Irvin Muchnick is a writer and investigative journalist who previously mainly focused on the WWE. Muchnick has changed gears a bit and started Concussion Inc, a website focusing on the head injury issue.
On Friday, on Beyond Chron, Irv Muchnick wrote about the appearance of a conflict of interest between the Centers for Disease Control and the National Football League, in regards to the upcoming panel and recommendations. In the article Irv was right to point out that the federally funded CDC is taking outside monies for the first time;
A CDC spokeswoman admitted to me that the NFL’s $150,000 grant for “Heads Up” marked “the first time the CDC Foundation has received external funding to help support” this initiative, which has a decade-long history encompassing various outreach to health care professionals and patients, school professionals, sports coaches, parents, and kids and teens. (CDC’s own funding for this program has averaged around $200,000 a year.)
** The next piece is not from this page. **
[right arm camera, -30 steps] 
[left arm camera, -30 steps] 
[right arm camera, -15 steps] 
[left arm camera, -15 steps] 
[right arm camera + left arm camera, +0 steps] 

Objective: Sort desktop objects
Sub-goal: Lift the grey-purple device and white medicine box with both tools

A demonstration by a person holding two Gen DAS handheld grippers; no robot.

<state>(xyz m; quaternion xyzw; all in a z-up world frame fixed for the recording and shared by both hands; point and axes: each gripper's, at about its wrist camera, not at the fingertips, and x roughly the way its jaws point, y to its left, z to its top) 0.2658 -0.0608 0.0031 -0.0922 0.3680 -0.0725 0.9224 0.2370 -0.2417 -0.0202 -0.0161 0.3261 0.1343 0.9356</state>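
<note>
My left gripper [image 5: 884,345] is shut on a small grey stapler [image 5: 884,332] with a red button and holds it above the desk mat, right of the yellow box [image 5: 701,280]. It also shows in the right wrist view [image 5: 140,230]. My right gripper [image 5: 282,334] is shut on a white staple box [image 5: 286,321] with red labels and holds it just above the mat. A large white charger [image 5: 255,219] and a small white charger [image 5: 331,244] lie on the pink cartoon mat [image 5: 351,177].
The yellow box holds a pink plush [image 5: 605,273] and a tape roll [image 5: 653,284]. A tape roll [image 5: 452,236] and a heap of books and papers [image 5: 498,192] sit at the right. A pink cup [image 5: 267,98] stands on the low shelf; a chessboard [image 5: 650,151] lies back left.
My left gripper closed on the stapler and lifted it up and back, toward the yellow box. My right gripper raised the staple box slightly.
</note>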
Which brings into question who will be in control of the recommendations? Will the people shaping the foundation of concussion management, aimed at athletic trainers and doctors, actually have representatives in place? I am not talking about the usual suspects that may hold a MD or ATC tag – the ones who do Yoeman’s work in the research field – rather some of the “boots on the ground” if you will. Yes there are some out there that take into consideration the dynamic of actually being in the pressure situation of sports, especially on the sideline: Steve Broglio, Kevin Guskiewicz and Margot Putukian (she is currently on the NFL Head Neck and Spine Committee) come to mind. However there are others that would provide another different view on concussions, especially the management: Bennett Omalu (pathophysiological side) Don Brady (from the school side) and myself (as a practicing athletic trainer). Will the likes of those individuals – and others like them – who seem to be independent from the NFL, get the opportunity to help evolve what has become a difficult situation.
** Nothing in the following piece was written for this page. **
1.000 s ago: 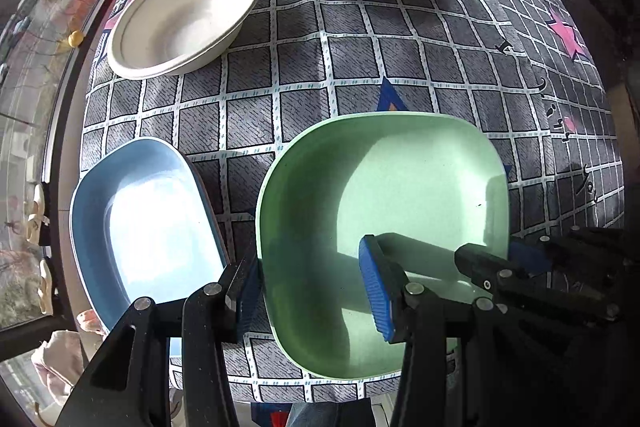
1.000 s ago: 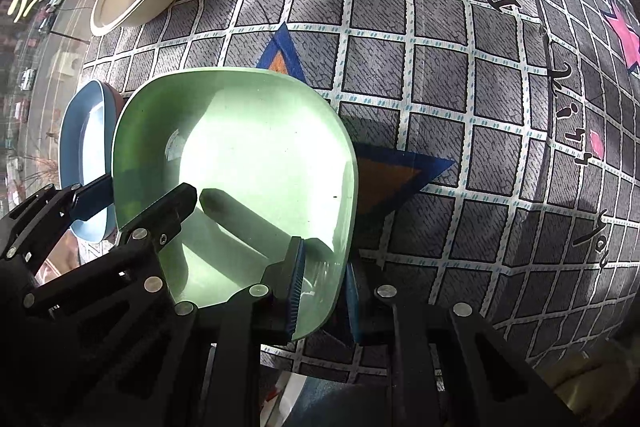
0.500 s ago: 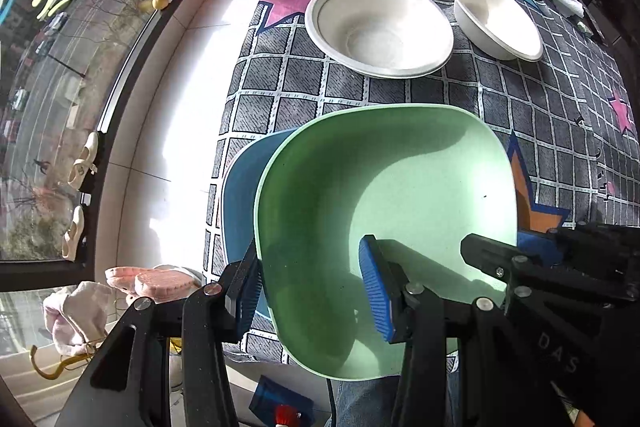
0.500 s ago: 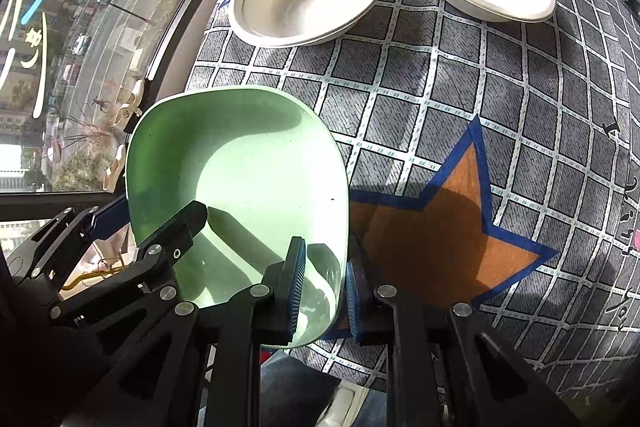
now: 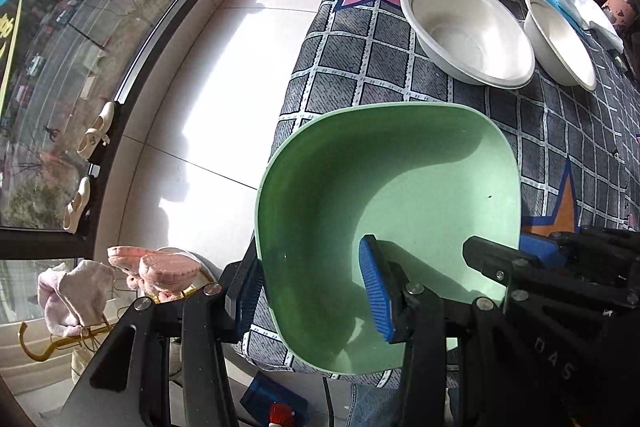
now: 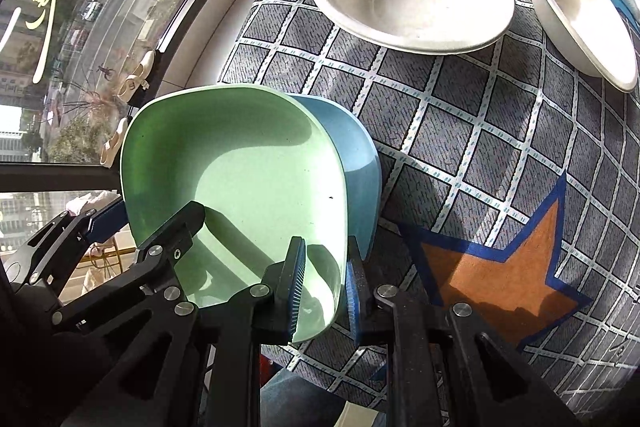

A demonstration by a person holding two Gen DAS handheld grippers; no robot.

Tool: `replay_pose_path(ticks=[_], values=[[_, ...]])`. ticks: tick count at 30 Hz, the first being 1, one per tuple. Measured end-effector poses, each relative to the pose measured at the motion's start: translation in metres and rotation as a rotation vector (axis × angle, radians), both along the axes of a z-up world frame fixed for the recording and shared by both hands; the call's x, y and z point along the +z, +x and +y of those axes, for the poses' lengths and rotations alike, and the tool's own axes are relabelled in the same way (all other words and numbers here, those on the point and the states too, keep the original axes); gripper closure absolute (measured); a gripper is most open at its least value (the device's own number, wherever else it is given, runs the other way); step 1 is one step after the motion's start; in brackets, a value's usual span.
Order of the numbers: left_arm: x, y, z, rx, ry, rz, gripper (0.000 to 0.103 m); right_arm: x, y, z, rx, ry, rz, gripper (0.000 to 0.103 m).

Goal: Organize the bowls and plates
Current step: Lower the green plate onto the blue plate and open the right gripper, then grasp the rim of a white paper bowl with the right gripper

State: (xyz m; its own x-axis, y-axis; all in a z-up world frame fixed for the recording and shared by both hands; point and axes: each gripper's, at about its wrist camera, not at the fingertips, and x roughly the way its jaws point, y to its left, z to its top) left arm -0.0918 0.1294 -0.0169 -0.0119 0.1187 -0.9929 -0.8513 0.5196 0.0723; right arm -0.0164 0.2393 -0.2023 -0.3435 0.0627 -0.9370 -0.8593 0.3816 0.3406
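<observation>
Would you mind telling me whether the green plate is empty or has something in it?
Empty. The green plate shows only bare surface and gripper shadows, apart from one tiny dark speck. The right gripper pinches its rim.

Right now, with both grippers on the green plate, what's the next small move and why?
Probably lower the green plate onto the blue plate showing just beneath it. The left gripper and right gripper each clamp a rim, and it looks roughly lined up.
</observation>
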Motion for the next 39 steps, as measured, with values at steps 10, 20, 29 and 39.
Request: replay_pose_path(ticks=[10,20,29,39], values=[[0.001,-0.008,0.008,0.036,0.027,0.041,0.023,0.001,0.022,0.003,-0.052,0.071,0.055,0.039],[0.013,0.011,0.014,0.017,0.050,0.033,0.023,0.011,0.069,-0.012,-0.135,0.080,-0.003,0.023],[0.032,0.065,0.011,-0.075,0.058,-0.041,0.023,0.018,0.130,-0.033,-0.247,0.055,-0.047,0.023],[0.050,0.142,0.035,-0.139,0.079,-0.128,0.023,0.037,0.215,-0.026,-0.343,0.067,-0.162,0.023]])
As Irv also wrote in his article;
But the real question is: How many more kids have to die or become disabled by the ill-advised activity of tackle football while the CDC studies the issue up the wazoo with “experts” either hand-picked or influenced by the NFL?
Point of clarification from a commenter;
I think it’s important to note that the CDC Foundation is independent of the CDC. The function of the CDC is to connect “the Centers for Disease Control and Prevention (CDC) with private-sector organizations and individuals to build public health programs that make our world healthier and safer. ” http://www.cdcfoundation.org/who/story The NFL agreement would be a perfect example of this. The NFL is supporting the Head Up program and there is no reason to believe as of now that they are influencing CDC recommendations.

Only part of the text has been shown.